顧客や見込み顧客との関係性を深めるには個々のユーザーへの対応が必須ですが、人手で行うには限界があります。ITツールを導入すれば、膨大な数の顧客・見込み顧客の管理や、相手ごとにメールの内容を切り替えるといったきめ細かいコミュニケーションを効率よく行うことができます。
代表的な2つのITツールを紹介します。
MA(マーケティング・オートメーション)
顧客や見込み顧客の情報の一元管理や、セグメントメールの配信、顧客の関心度をスコアリングする機能などを持つツールです。
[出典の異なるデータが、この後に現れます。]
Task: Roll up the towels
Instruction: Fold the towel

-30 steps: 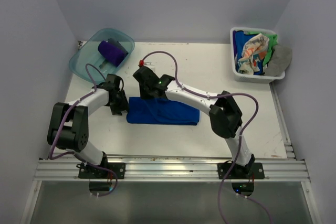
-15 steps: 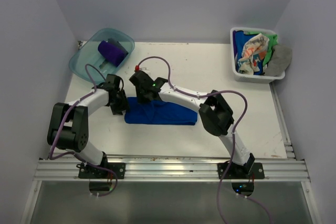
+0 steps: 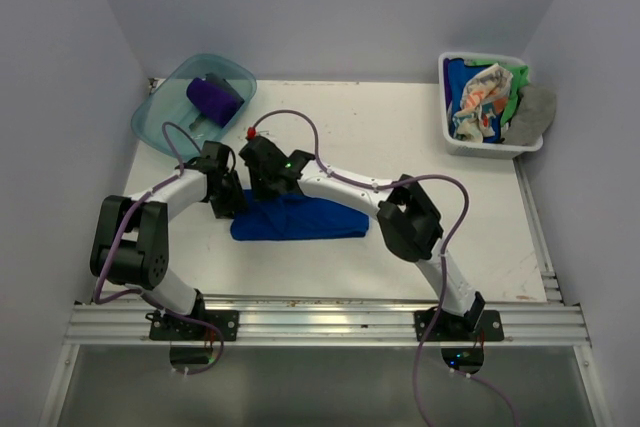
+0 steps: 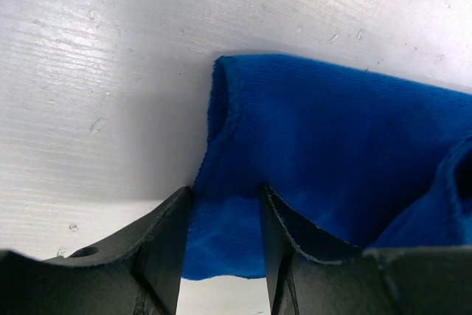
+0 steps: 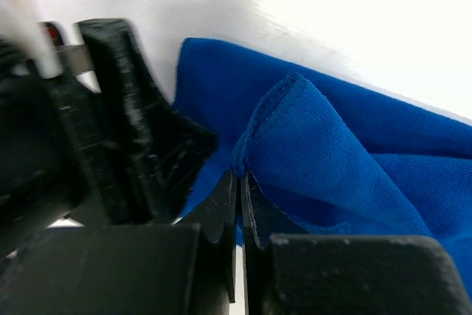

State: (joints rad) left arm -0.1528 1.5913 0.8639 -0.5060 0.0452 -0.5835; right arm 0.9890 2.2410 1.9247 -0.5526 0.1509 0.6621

顧客開拓の仕組みを自動化できるため、新規顧客の獲得や見込み顧客の育成に利用できます。
CRM(顧客関係管理)
顧客の個人情報、行動・購入履歴、アンケート結果などを一元管理し、情報共有や分析、メール配信などを行うことができるツールです。部門やジャンルを超えて顧客データを横断的に管理、活用でき、営業の進捗状況や顧客の反応などもリアルタイムに共有できます。
エンゲージメントマーケティングに取り組んで、消費者や取引先から選ばれる企業になろう
エンゲージメントマーケティングは、自社と顧客(見込み顧客)との関係性を強めることにより、収益の安定的な確保を目指す戦略です。丁寧なコミュニケーションを行うことで絆を強め、見込み顧客を顧客に、既存顧客をファンやリピーターへと変えていくことができます。エンゲージメントマーケティングに取り組んで、消費者や取引先から選ばれる企業になりましょう。